Patient Q & A
What is Interventional Radiology?
Interventional Radiology is a sub-specialty of Radiology in which doctors undergo an additional year of training, called a Fellowship, after the four-year Diagnostic Radiology residency. During the Fellowship, these specialists become experts at diagnosing and treating many diseases in the body using tiny instruments that they insert into the vascular system (the arteries and veins). They can accurately and precisely place these instruments using special x-ray image guidance, called fluoroscopy, allowing them to treat the disease at the source of the problem.
How are minimally invasive techniques different from open surgery?
Minimally invasive treatment usually occurs in an office-based environment and can be performed under mild anesthesia, often referred to as conscious sedation. Access to the vascular system is made through a tiny incision, about the size of a grain of rice, so there is no disruption to underlying muscle tissue, as there is in open surgery. Because of this, discomfort is minimal, recovery time is significantly reduced, and patients can go home the same day. Most patients are back to their routine in 1-3 days.
On the other hand, open surgery is usually performed in a hospital and requires general anesthesia, intubation, and large incisions. Post-surgical pain is common, and recovery can take weeks.
When given a choice, most patients prefer a minimally invasive treatment option.
How long do these procedures take?
Plan to arrive an hour before your scheduled procedure for preparation. The procedure itself will last from thirty minutes to a couple of hours, depending on the type of procedure and its complexity. After your procedure is complete, you will spend a couple of hours in recovery while our staff monitors your healing. Total time at our clinic on the day of your procedure is usually four to six hours.
Will I feel pain?
You will receive a local anesthetic to numb the area and mild anesthesia (conscious sedation) to keep you comfortable during the procedure. Discomfort is generally very minimal. You will be monitored continuously before, during, and after the procedure to ensure that you are as comfortable as possible.
Should I take my medications on the day of the procedure?
You should take most of your regular medications the morning of your procedure with a small sip of water. Certain medications, such as medications used to control diabetes, should not be taken the same day as your procedure. Additionally, you may need to stop taking some medications for several days after your procedure. Every treatment plan is different. Our care team will instruct you on your specific medication plan at your appointment before your procedure.
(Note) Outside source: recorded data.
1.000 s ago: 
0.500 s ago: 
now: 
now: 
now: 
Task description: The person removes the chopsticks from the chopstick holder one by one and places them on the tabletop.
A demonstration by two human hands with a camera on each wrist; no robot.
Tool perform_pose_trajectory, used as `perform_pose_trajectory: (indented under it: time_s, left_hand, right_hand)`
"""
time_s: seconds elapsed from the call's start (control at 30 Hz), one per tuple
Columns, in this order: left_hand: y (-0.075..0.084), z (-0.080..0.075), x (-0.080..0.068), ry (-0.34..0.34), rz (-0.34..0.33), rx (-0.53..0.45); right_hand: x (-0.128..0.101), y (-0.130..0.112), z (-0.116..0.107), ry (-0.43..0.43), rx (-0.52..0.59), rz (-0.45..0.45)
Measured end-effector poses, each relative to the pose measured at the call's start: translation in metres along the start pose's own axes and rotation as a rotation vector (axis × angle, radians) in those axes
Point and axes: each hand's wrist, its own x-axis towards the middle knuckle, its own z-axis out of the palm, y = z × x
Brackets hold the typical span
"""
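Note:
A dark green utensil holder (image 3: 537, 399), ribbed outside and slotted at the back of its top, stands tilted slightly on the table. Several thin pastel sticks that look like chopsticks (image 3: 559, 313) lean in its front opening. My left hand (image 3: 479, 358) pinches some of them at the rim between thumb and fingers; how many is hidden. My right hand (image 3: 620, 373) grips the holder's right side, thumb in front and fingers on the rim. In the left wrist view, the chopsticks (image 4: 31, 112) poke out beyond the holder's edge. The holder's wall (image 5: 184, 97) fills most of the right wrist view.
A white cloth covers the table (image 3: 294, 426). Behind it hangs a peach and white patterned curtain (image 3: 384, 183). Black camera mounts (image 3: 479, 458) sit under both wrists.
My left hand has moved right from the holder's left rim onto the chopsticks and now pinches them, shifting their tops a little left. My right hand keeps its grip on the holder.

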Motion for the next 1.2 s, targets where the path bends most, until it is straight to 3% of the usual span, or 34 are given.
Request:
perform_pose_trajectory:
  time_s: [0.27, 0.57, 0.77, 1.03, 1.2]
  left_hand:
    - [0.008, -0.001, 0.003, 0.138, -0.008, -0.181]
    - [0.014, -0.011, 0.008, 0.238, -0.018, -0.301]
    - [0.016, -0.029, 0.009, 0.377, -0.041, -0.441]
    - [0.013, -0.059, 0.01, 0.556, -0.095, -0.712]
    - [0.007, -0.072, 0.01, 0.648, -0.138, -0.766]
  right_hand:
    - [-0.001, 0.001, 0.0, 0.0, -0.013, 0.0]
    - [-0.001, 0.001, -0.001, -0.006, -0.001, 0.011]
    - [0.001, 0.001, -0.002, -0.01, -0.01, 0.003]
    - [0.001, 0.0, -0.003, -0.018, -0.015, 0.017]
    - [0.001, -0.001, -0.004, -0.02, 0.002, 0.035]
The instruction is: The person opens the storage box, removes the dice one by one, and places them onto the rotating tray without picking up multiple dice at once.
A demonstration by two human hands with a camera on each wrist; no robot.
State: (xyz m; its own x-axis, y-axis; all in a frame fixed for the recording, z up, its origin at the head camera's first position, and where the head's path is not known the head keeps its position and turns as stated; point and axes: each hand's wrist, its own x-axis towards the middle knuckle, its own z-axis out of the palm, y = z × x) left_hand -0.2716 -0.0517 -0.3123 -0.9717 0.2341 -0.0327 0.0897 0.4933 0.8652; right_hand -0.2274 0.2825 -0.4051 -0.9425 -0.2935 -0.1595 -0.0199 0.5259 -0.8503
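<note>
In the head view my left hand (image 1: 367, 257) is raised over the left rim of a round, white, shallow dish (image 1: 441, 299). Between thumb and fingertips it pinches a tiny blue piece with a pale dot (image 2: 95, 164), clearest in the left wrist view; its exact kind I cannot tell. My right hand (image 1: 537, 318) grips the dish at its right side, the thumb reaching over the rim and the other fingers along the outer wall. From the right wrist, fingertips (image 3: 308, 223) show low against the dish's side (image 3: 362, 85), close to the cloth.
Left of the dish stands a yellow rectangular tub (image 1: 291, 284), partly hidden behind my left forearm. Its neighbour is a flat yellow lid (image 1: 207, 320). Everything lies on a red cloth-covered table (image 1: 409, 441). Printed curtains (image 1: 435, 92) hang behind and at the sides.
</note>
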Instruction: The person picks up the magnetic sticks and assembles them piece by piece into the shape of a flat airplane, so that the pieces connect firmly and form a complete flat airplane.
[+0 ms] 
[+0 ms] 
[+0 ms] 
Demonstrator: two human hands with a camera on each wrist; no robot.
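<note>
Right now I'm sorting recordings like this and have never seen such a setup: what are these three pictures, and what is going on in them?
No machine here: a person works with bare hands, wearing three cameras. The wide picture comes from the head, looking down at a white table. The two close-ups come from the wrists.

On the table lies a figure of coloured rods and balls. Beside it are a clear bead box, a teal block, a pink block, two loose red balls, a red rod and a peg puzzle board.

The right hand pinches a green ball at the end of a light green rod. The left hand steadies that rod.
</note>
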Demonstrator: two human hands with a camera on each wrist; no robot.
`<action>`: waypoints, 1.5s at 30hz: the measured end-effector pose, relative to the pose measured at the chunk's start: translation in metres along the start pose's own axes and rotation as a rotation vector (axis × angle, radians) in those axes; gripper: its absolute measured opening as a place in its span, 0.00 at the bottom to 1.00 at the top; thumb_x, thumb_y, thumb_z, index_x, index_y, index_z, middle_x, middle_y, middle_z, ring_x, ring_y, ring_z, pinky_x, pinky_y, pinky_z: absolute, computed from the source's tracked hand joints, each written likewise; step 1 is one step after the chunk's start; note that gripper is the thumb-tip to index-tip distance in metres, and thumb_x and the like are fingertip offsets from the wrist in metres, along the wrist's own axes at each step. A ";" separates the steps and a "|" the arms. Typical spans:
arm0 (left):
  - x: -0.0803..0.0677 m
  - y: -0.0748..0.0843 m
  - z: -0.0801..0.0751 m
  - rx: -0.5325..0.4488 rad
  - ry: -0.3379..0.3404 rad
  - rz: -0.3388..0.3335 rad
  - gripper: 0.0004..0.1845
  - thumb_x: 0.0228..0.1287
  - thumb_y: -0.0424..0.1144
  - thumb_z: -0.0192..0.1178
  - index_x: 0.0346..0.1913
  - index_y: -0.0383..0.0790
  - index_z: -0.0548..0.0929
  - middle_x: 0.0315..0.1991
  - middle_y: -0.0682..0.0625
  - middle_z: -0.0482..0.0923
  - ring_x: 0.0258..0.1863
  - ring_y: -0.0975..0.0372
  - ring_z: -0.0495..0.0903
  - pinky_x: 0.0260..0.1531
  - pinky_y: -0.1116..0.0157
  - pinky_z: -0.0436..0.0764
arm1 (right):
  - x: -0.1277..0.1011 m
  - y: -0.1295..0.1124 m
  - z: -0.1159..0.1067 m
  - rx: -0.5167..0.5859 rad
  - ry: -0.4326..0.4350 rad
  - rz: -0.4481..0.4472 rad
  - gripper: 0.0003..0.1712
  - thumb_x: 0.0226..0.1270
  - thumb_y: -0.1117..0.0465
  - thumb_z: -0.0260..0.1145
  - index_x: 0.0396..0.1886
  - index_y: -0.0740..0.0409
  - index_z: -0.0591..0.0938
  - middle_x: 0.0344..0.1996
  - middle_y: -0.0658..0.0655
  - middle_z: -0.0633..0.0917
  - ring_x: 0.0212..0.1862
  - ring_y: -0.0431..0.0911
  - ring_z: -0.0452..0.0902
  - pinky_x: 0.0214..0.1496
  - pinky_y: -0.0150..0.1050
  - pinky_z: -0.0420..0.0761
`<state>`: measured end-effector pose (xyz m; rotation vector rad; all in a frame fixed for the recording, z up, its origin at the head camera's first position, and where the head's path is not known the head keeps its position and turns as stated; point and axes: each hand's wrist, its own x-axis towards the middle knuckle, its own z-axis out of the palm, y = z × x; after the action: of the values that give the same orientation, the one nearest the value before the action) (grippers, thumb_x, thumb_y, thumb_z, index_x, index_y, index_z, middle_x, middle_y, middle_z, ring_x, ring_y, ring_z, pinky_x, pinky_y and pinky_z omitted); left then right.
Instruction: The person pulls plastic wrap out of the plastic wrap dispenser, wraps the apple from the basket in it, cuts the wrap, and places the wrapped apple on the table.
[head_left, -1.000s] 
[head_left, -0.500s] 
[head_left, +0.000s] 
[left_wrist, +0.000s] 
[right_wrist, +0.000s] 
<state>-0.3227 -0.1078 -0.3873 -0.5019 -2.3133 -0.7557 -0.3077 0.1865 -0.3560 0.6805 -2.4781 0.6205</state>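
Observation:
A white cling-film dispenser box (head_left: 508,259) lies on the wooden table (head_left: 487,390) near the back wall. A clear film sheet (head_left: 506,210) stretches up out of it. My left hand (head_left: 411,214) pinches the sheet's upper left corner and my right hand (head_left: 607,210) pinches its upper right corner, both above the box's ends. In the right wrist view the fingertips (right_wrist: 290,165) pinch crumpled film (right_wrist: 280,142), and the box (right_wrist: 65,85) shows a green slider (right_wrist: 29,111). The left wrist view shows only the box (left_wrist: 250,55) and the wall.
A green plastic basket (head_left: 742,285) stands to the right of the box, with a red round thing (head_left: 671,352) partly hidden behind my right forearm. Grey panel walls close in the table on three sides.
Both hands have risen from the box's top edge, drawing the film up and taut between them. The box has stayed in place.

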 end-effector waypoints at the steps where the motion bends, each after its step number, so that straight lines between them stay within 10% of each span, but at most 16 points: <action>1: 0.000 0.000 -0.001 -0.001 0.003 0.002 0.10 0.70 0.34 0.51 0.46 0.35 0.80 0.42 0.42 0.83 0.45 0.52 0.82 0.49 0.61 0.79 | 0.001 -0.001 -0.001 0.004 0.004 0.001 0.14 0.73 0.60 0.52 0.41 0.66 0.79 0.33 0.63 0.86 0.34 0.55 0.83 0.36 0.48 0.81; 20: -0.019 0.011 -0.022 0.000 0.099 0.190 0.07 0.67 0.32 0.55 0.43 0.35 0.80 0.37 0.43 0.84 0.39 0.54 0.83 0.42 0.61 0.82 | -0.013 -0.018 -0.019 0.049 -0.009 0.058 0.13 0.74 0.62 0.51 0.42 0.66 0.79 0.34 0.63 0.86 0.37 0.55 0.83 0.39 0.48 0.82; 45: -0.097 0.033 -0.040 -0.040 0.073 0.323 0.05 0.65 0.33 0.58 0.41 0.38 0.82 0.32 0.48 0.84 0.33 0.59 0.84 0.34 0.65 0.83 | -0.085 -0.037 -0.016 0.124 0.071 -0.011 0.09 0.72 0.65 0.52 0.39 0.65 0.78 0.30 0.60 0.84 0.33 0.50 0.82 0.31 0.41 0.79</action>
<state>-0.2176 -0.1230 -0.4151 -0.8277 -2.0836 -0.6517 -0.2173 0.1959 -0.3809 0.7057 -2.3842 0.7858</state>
Can I eat or drink before the procedure?
No food or drink should be taken after midnight the evening before your procedure. Our care team will review instructions with you before the procedure to make sure you fully understand.
Can I drive home after the procedure?
No. You may still feel a little sleepy after the procedure, so we will release you into the care of a responsible adult, who will receive the discharge instructions on your behalf. You will need to arrange for a friend or family member to drive you home after your procedure.
What happens after my procedure?
We will communicate the results of your procedure to the doctor who referred you to us. We will schedule you for a follow-up visit at our office to check how the incision site from your procedure is healing and to plan the next step in your recovery.